**ABOUT THIS TASK**:
Count how many lines hold "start" in the records, and respond with that number by itself.

ENTRIES PROVIDED: Begin

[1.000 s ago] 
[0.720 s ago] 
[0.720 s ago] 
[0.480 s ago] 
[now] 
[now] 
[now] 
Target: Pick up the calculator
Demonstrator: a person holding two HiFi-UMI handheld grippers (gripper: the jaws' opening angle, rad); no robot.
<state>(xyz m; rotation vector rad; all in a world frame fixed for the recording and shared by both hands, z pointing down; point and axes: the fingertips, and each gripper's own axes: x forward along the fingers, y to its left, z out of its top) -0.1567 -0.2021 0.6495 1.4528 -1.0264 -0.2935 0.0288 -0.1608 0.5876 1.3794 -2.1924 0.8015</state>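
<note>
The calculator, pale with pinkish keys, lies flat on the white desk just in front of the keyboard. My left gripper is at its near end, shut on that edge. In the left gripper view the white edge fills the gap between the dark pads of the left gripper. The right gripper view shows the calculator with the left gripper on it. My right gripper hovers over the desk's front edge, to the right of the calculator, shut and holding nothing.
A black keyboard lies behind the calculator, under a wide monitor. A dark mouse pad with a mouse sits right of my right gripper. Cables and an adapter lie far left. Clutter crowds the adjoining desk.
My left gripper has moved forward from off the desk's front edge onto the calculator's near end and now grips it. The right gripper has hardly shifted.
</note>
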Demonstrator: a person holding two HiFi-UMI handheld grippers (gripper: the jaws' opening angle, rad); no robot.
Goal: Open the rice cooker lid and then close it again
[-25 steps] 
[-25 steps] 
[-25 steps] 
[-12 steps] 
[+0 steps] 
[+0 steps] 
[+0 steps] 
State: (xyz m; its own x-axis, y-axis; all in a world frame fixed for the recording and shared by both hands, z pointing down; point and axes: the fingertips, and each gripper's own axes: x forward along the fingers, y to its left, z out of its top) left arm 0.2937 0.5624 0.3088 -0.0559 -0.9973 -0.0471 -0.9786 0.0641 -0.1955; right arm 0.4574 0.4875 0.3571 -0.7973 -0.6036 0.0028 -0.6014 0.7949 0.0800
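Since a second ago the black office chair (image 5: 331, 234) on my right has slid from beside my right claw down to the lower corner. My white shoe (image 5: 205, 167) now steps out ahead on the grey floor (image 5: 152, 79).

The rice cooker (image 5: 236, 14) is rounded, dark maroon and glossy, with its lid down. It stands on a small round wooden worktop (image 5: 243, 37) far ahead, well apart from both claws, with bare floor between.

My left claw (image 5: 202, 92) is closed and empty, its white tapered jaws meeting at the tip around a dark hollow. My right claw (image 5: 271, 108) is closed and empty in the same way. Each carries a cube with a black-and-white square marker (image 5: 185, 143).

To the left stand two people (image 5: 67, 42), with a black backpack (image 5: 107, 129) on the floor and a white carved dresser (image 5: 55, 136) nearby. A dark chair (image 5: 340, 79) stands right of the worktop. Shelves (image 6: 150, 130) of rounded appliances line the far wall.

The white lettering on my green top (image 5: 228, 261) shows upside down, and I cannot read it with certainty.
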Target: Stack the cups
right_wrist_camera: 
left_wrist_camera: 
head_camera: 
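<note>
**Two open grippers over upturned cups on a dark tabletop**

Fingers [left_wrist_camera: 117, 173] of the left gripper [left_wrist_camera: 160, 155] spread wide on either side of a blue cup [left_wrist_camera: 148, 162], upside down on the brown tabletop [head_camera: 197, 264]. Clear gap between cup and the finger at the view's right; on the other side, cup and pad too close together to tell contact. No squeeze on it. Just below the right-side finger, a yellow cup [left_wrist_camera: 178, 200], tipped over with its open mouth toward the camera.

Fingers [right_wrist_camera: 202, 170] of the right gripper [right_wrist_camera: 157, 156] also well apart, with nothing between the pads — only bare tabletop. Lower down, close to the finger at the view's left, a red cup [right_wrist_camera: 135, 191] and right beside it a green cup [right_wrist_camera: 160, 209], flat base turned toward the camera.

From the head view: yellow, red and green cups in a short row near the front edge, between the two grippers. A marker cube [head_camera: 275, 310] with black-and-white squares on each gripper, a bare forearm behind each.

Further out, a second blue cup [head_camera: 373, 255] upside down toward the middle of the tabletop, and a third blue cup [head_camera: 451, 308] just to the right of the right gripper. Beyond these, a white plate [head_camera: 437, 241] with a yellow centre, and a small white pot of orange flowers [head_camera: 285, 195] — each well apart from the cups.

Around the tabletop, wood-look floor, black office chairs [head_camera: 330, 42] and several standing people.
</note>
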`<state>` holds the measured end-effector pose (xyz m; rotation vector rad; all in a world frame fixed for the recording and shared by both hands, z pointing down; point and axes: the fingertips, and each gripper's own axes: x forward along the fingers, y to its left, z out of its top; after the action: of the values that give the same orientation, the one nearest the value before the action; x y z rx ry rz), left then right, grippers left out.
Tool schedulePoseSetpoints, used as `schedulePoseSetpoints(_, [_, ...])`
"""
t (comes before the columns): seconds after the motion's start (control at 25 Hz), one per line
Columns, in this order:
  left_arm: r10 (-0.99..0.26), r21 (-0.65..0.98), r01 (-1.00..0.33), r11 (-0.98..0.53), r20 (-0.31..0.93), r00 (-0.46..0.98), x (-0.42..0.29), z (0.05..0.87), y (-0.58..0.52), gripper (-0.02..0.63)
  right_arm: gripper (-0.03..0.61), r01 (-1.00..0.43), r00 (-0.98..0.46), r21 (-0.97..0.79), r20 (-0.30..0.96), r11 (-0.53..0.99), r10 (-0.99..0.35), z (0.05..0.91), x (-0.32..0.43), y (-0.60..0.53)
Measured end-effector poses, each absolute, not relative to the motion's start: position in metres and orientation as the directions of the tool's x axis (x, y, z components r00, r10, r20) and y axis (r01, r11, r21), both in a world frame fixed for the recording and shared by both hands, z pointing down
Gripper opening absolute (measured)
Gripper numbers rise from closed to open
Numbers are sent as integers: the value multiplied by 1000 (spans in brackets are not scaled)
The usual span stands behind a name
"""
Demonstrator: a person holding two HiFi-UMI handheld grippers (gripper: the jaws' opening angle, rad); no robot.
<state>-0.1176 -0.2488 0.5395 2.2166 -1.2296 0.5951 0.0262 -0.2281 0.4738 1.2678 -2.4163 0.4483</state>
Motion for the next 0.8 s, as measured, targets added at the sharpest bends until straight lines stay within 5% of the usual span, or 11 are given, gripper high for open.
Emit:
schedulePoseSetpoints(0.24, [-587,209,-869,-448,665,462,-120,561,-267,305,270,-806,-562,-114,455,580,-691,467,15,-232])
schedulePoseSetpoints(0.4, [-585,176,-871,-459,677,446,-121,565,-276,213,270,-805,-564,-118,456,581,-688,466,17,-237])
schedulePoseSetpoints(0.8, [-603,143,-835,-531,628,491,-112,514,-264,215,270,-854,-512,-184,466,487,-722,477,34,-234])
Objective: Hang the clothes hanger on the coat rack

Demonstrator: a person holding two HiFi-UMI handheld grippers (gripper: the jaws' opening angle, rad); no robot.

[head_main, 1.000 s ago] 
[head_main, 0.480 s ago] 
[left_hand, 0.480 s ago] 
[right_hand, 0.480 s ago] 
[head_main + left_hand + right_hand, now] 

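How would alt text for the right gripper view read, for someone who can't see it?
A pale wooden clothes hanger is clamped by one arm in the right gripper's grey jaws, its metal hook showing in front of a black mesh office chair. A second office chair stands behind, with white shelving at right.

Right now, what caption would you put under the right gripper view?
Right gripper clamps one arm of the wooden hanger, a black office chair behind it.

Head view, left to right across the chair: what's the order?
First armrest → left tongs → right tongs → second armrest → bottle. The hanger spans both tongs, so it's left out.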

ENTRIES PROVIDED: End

**ANSWER FOR THIS EXERCISE**:
2